4) Install OpenMMLab Dependencies

python -m pip install --upgrade pip
python -m pip install setuptools==81.0.0 wheel
python -m pip install -U openmim

mim install mmengine==0.10.1
mim install mmcv==2.1.0
python -m pip install mmsegmentation==1.2.2 mmdet==3.3.0 mmpretrain==1.2.0

5) Fix NumPy/OpenCV

python -m pip install numpy==1.26.4
python -m pip uninstall -y opencv-python opencv-python-headless
python -m pip install --no-cache-dir opencv-python-headless==4.10.0.84

6) Verify mm Packages

python -c "import mmengine, mmcv, mmseg, mmdet, mmpretrain; print(mmengine.__version__, mmcv.__version__, mmseg.__version__, mmdet.__version__, mmpretrain.__version__)"

7) Compile selective_scan

export CC=gcc-11
export CXX=g++-11

cd ~/projects/VMamba-main/kernels/selective_scan
pip install . --no-build-isolation

8) Verify selective_scan

python -c "import torch; import selective_scan_cuda_oflex; print('selective_scan ok')"
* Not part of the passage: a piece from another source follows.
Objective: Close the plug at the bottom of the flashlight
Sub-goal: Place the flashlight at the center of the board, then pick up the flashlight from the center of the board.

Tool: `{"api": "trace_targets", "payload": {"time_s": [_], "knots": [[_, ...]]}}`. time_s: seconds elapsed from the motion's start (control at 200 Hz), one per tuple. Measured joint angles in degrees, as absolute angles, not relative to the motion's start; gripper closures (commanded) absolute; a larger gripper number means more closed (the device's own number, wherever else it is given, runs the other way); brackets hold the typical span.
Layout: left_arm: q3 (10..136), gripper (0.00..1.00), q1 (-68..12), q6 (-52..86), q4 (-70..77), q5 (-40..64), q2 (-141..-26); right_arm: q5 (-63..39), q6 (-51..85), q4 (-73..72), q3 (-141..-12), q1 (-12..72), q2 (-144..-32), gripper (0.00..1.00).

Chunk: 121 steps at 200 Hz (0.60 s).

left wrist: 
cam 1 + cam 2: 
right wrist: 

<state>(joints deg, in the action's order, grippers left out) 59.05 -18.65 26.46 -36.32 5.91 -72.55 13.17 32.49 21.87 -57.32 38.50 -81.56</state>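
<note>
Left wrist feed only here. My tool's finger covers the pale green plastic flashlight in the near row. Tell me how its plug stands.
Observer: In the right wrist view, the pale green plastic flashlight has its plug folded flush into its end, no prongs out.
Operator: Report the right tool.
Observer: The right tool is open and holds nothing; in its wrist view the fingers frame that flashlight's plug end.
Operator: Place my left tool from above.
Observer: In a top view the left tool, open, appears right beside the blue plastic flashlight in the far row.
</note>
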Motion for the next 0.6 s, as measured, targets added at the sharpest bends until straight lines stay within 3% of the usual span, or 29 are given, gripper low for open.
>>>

If libc10.so is missing here, supplement with:

export TORCH_LIB=$(python -c "import torch, os; print(os.path.join(os.path.dirname(torch.__file__), 'lib'))")
export LD_LIBRARY_PATH=$TORCH_LIB:$LD_LIBRARY_PATH
python -c "import torch; import selective_scan_cuda_oflex; print('selective_scan ok')"

11. General Troubleshooting Order for Future Issues

No matter what environmental problem you encounter in the future, diagnose it in these three layers first:

Layer 1: PyTorch Core Layer

First check:

python -c "import torch; print(torch.__version__); print(torch.cuda.is_available()); print(torch.version.cuda)"

If this step fails, do not proceed further.

Layer 2: Binary Compatibility Layer

Check:

  • Whether NumPy is 2.x
  • Whether OpenCV requires numpy>=2
  • Whether libc10.so is missing

Layer 3: Custom Extension Layer

Check:

  • Whether --no-build-isolation was used
  • Whether gcc is version 11
  • Whether selective_scan can actually be imported

12. One-Sentence Summary

All the issues you encountered this time boil down to three categories:

  1. Build Issues
    e.g., missing --no-build-isolation, wrong gcc version

  2. Dynamic Linking Issues
    e.g., libc10.so not found

  3. Version Compatibility Issues
    e.g., conflicts between PyTorch + MKL, NumPy 2.x, OpenCV, and MMCV combinations

As long as you categorize problems into these three types in the future, you won't get lost.